== Information provided ==
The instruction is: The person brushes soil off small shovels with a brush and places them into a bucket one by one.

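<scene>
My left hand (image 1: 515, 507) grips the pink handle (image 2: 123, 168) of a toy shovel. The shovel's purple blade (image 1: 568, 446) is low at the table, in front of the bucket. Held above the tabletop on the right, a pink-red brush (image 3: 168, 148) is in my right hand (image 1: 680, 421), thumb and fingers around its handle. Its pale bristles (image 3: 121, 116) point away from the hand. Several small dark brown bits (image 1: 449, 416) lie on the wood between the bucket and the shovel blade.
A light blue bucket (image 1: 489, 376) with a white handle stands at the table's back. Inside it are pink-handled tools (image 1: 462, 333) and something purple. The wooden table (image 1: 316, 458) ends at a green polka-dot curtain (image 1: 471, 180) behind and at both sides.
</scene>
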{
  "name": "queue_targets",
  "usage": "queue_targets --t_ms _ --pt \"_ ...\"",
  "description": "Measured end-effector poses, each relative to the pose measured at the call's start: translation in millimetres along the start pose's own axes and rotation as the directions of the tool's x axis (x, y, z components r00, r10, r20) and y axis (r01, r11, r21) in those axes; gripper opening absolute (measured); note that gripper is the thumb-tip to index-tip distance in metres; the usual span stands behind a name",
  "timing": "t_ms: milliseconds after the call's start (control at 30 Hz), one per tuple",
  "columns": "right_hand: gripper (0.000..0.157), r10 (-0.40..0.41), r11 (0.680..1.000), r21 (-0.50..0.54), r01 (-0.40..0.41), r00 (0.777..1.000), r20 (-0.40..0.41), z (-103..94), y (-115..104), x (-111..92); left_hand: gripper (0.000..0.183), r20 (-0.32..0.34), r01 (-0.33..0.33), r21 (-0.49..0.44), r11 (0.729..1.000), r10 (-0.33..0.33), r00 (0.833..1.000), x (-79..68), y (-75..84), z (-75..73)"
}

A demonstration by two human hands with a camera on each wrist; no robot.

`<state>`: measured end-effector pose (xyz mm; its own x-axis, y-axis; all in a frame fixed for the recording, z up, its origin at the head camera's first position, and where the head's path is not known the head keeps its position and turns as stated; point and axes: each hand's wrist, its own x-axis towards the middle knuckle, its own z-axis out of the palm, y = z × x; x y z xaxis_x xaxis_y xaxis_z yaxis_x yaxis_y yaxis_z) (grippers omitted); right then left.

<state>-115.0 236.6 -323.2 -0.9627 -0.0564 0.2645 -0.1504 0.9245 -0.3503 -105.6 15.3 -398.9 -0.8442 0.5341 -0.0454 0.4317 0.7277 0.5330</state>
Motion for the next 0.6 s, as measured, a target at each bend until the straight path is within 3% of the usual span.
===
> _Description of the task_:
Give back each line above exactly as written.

> _Your response_:
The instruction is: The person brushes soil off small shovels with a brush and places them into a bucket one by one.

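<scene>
My left hand (image 1: 515, 507) grips the pink handle (image 2: 123, 168) of a toy shovel. The shovel's purple blade (image 1: 568, 446) is low at the table, in front of the bucket. Held above the tabletop on the right, a pink-red brush (image 3: 168, 148) is in my right hand (image 1: 680, 421), thumb and fingers around its handle. Its pale bristles (image 3: 121, 116) point away from the hand. Several small dark brown bits (image 1: 449, 416) lie on the wood between the bucket and the shovel blade.
A light blue bucket (image 1: 489, 376) with a white handle stands at the table's back. Inside it are pink-handled tools (image 1: 462, 333) and something purple. The wooden table (image 1: 316, 458) ends at a green polka-dot curtain (image 1: 471, 180) behind and at both sides.
</scene>
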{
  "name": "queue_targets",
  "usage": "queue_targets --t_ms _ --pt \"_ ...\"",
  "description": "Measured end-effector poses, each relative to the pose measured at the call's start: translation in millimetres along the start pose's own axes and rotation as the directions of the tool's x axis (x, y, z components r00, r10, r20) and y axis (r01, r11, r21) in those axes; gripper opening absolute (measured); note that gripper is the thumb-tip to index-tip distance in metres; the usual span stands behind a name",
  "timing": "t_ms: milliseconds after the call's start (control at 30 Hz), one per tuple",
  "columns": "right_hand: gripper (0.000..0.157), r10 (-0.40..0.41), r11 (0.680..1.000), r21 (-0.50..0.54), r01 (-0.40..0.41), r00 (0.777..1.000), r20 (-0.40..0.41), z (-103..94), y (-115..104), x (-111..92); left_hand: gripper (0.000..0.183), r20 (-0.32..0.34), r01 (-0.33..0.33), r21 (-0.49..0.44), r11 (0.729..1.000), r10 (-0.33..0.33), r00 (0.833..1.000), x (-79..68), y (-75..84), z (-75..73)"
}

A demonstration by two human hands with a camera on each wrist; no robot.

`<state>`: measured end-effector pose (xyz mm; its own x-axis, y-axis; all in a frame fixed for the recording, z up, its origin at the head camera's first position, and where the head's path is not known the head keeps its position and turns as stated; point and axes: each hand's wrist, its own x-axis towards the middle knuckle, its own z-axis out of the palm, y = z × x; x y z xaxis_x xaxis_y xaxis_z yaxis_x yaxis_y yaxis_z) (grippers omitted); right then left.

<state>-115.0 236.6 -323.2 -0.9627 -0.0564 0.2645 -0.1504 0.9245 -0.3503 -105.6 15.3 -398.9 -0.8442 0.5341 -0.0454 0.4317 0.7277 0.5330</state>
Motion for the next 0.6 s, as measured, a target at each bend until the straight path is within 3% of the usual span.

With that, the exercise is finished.